On 4/27/24 18:46, Jon Elson via cctalk wrote:
On 4/27/24 17:02, ben via cctalk wrote:
Did any one need REAL BCD math like the Big Boys
had?
No, this is a fallacy. Binary arithmetic is as "accurate" as decimal.
Handling VERY large numbers in floating point loses some precision, but
any computer can do multiple word binary quite well. And, the obvious
example is doing division in decimal still can end up with remainders.

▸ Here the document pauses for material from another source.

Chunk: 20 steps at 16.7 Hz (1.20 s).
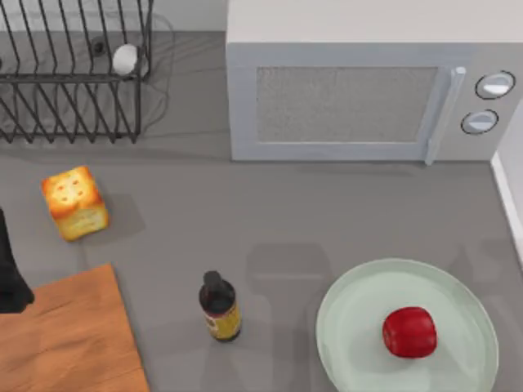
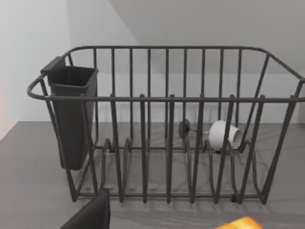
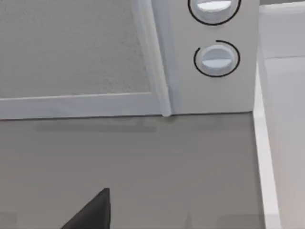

Back in the day, banks were terribly worried about defalcation by the
guys who maintain the daily interest program. The classic story is the
guy who adjusts the code to take those fractional cents that get rounded
back to the bank and sends 10% to their own account. Now, there are so
many really serious ways fraudsters can steal from banks and their
customers that nobody is too worried about that sort of inside job.
The issue comes about because money is based on decimal fractional
units. Were we to have 128 cents to the dollar, there would be no
problem. But one-tenth in decimal is a repeating fraction in base 2.
There were two ways of addressing this.
The first is to do arithmetic in scaled integers and post-scaling the
result. Thus, $1.00 is kept as 100 internally (COBOL would have it as
pic 999..9V99).
When I wrote the math package for SuperCalc, the demand was that the
arithmetic be done in BCD. So that's what I did. CBASIC back in the
8080 days did its math in floating point decimal, as did a number of
other BASICs. I lead a team that produced a business basic for the 8085
and x86--math was decimal.
Indeed, FPGAs have be used for decimal math recently;
cf.https://www.hindawi.com/journals/ijrc/2010/357839/
The NEC V-series x86 CPUs implement decimal string instructions.
There's still a healthy suspicion of binary math in the finance world.